A CURSED MAN asks “Is magic real?” by daring spiritual leaders to curse our documentarian
A Cursed Man
Directed by Liam Le Guillou
Unrated
Runtime: 1 hour and 37 minutes
U.S. VOD Platforms on March 25
by Joe Carlough, Staff Writer
“The norm is to be cursed. And so [what you’re doing] sounds, without being disrespectful, almost entitled.”
This sentiment, expressed by the Voodoo priest Divine Prince Ty Emmecca, is the pulse that beats beneath the exploratory documentary A Cursed Man. Documentarian Liam Le Guillou examines the question “is magic real?” by asking practitioners of different dark arts to afflict him with a curse. After meeting with a coven of American witches, Voodoo and Hoodoo priests, parapsychology scientists, Mexican Satanists, and Indian Tantrics, the director feels he’s found his answer–but I’m left feeling not so sure.
It’s an interesting premise, that’s true! Director Le Guillou feels he is a skeptic of anything magical, and takes an unexpected, but firm, position on what will change his mind: it can’t be anything good, because good things just happen. He needs to be cursed, and he needs to see the curse fulfilled before he can believe that magic is real. He’s looking for proof of an unprovable concept. Much like religious faith, magic being “real” is almost beside the point. It’s the belief that matters, an idea that Le Guillou will soon reckon with.
I found Le Guillou to be a sympathetic narrator, and I was happy to follow along his journey from the witches of his LA hometown, the Voodoo and Hoodoo priests of New Orleans, across the world to the mountain villages of India, and deep into the Satanic caves of Mexico. He treats all beliefs with reverence, gently asking the practitioners to humor his request, never appearing demanding or, frankly, skeptical of the reality of what he was doing. He eventually gets what he asks for–cursed–and begins to reap the, um, benefits of his new condition. Whether the viewer is left feeling more believing in the reality of magic (which I wasn’t, exactly), Le Guillou is certainly a convert.

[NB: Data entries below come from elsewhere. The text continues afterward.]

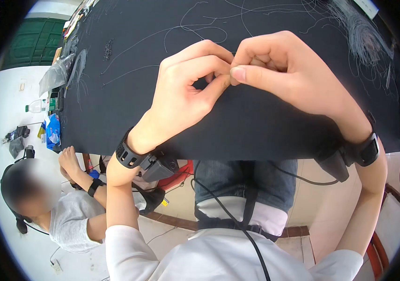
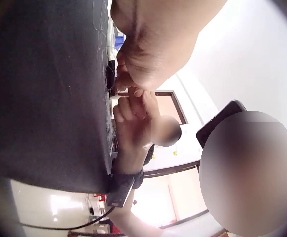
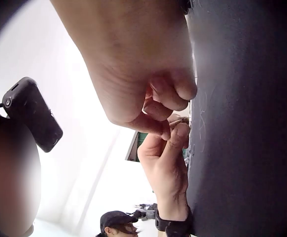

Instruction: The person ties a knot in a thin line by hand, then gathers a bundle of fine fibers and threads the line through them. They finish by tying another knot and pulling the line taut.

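Note:
Over the black table, my left hand (image 1: 183,86) and right hand (image 1: 289,72) meet at their fingertips. Thumb and index finger of each are pinched together, and the right hand's other fingers curl in toward the palm. A thin pale strand (image 1: 132,72) runs across the tabletop and disappears behind the left hand. Another strand (image 1: 244,18) passes behind the right hand. Whatever lies between the fingertips is a fine strand at most, mostly hidden by the fingers. In the right wrist view, the left thumb (image 3: 179,136) touches the right fingertips.
A large tangled bundle of strands (image 1: 363,37) lies at the far right of the black table (image 1: 265,126). At the left edge are a plastic bag (image 1: 55,75), a bottle (image 1: 35,106) and a blue packet (image 1: 53,129). Another person (image 1: 76,220) sits at the left.

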Demonstrator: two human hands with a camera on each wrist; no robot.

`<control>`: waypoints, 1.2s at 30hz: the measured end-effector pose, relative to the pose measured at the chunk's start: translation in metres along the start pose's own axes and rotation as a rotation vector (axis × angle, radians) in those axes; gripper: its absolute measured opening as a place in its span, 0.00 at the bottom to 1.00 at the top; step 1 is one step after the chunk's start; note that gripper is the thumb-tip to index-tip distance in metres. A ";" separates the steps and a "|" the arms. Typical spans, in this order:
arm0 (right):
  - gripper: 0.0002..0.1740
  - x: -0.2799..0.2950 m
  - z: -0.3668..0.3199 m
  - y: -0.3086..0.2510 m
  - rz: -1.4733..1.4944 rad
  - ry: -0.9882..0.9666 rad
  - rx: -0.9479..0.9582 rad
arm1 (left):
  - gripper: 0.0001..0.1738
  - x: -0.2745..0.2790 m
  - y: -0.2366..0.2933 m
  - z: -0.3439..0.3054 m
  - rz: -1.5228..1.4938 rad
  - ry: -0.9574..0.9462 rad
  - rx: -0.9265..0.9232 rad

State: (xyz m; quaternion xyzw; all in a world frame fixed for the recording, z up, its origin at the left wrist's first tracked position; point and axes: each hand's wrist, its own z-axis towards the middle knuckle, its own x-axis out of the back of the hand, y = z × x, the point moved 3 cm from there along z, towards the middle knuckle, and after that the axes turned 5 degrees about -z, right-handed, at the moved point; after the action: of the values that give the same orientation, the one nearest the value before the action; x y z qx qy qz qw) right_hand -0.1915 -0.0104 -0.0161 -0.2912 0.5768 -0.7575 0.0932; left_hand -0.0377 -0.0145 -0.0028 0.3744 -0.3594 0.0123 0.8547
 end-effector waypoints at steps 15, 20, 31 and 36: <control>0.12 0.005 0.000 0.007 0.126 0.006 -0.153 | 0.06 -0.003 0.000 0.000 -0.034 -0.001 -0.032; 0.11 0.008 0.001 0.010 0.191 0.034 -0.233 | 0.06 -0.003 -0.001 0.000 -0.032 -0.016 -0.051; 0.12 0.014 0.000 0.019 0.242 0.139 -0.379 | 0.05 -0.003 0.001 -0.001 -0.028 -0.029 -0.017; 0.12 0.016 0.000 0.019 0.219 0.152 -0.352 | 0.04 -0.001 -0.001 -0.001 -0.035 -0.040 0.027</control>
State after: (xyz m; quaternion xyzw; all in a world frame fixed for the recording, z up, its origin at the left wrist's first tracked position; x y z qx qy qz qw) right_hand -0.2081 -0.0242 -0.0284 -0.1804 0.7338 -0.6502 0.0789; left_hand -0.0374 -0.0149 -0.0046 0.3925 -0.3695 -0.0052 0.8423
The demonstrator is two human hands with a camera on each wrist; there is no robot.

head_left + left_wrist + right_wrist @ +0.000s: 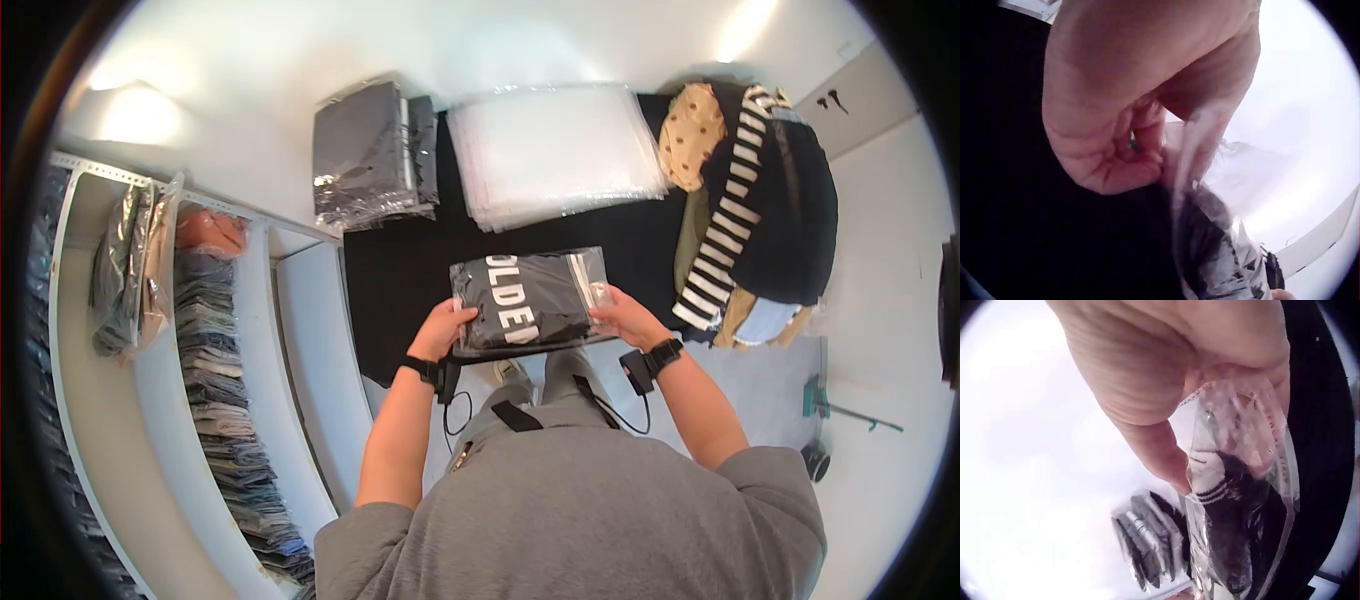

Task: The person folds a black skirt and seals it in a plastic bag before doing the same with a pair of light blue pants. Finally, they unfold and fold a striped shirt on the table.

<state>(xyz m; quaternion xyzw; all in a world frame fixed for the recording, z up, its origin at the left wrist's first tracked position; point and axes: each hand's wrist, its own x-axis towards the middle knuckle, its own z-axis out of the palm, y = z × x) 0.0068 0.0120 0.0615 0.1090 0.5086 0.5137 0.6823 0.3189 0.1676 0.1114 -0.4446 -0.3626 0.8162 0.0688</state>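
Black table (400, 290), bagged dark garment (548, 300) between left fingers (464, 316) and right fingers (606, 313), both pinching its side edges.

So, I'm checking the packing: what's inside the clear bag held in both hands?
Inside the clear bag is folded dark cloth with large white letters on top. Its inner layers are hidden by the fold, so anything between them can't be seen.

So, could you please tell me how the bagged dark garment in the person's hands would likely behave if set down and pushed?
The bagged dark garment would probably slide easily, since its clear bag looks glossy. Being folded flat, it seems unlikely to roll. It may also flex, as the bag is creased and the garment looks soft.
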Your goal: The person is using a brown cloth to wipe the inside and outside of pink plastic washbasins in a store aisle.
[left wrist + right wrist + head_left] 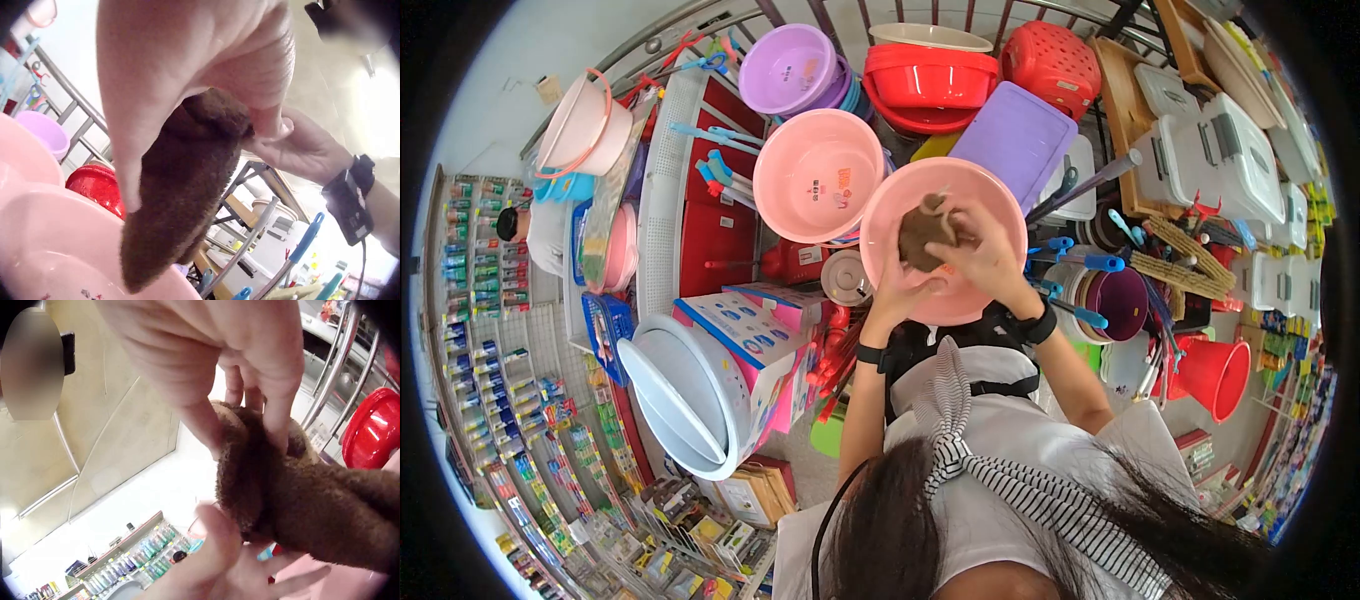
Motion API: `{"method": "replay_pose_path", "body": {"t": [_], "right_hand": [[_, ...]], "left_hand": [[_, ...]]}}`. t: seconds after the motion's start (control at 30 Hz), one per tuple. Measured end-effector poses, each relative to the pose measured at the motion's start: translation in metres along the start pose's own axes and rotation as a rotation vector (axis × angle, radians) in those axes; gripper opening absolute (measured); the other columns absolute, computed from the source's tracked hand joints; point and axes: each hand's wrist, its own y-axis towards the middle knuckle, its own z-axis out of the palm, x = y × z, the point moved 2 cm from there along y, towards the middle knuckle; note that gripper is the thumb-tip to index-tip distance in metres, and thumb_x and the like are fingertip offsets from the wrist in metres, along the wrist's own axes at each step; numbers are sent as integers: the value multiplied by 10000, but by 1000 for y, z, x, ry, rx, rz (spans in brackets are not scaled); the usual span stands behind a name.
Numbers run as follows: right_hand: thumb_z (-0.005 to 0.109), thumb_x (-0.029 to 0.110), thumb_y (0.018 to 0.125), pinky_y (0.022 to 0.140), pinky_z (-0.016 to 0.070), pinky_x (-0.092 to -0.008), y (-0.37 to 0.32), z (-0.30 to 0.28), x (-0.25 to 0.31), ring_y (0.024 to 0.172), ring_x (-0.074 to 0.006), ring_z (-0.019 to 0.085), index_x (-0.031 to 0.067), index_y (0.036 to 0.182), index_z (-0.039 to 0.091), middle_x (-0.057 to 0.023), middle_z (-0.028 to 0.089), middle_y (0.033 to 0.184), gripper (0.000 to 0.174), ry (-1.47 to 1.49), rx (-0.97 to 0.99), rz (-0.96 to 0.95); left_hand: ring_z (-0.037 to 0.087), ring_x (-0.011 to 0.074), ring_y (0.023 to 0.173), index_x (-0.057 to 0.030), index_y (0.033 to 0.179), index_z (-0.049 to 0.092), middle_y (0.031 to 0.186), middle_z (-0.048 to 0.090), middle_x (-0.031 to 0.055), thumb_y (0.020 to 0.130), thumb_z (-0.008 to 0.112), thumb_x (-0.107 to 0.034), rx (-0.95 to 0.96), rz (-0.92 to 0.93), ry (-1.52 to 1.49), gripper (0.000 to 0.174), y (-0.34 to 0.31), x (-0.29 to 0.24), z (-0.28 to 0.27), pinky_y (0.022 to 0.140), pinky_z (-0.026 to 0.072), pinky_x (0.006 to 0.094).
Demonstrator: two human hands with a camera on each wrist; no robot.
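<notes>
A piece of brown fuzzy cloth (922,238) with a tan part at its top is held up over a pink basin (880,225). My right hand (982,262) pinches the bunched upper part of the cloth between thumb and fingers. In the right wrist view, the cloth (337,509) is folded where those fingers grip it and stretches off to the right. My left hand (903,292) is at its lower side, thumb and straight fingers spread beside it. From the left wrist, the cloth (181,187) hangs down past the left hand's long straight finger.
Another pink basin (815,175) stands to the left, with purple basins (785,68) and red basins (930,85) behind. A purple lid (1020,135) leans close at the right, near blue-handled tools (1090,262). Pale blue tubs (675,390) and boxes stand at the lower left.
</notes>
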Motion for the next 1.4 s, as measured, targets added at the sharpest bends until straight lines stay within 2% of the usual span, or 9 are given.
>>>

I think the question this documentary asks more loudly than is magic real is why does Liam Le Guillou need to convince himself that magic is real? By choosing to become cursed himself, he makes himself the central narrative of the documentary, and we all (and by we all I mean we, the viewers, as well as the spiritual practitioners he visits in the documentary itself) want to know why this question is so important for him to answer. We eventually discover that he’s chasing a former feeling, something life-changing he experienced when he was younger, and I think that answers the question for me. I began to see this as not a documentary about magic so much as I see it as about aging. Le Guillou, an experienced mountain climber and downhill mountain biker, is terrified of slowing down. By his own admission early in the film, he’s settled in LA into a life he’s never had before: married, two cats, reliable work. I see his need to be cursed, his need to believe in magic as a way to relive his youth, to feel endangered, exhilarated, again. Maybe the real curse is getting older, and he just can’t believe it’s happening to him.
A Cursed Man is a good documentary: it left me with a lot to think about. As a film, I think it spreads itself too thin by visiting too many culturally different spiritualists in search of a curse. The one sticking point I didn’t think was explained well within the documentary was how do these different belief systems mingle? Does a curse mean the same thing to a Hoodoo Priest as it does to a parapsychologist? What does a meeting with the Tantric gods really mean to a person entirely outside of that culture? Can a witch coven break a pact with the Mexican Satan? The nebulous definition of “a curse” left me wondering, hey now, are we all talking about the same thing here? I also would have liked a more in-depth exploration of the power of suggestion, mindset, and what belief means from a more scientific standpoint. He touches on this concept talking to his therapist, but it feels more like a vague conversation than it does actual scientific inquiry, which would have been a strong addition to the film. By including only believers, Le Guillou sets himself up as the only skeptic, and I didn’t find him all that skeptical of magic to begin with.
There’s a lot to plumb here, and while Le Guillou does his best to present the concept neatly in one bundle, I couldn’t help but feel there was a lot left unsaid, and a lot of the points drawn felt a little thin because they were limited in time and scope. A Cursed Man has the makings of a great docuseries, the kind of thing I’d really eat up on Discovery+ (iykyk). I really enjoyed the time I spent with Le Guillou, and would be interested in knowing how he feels now, with so much time between this project and its conclusion. Maybe one day I’ll ask–and I’ll be sure to wish him well, because a good intention really is worth something, isn’t it?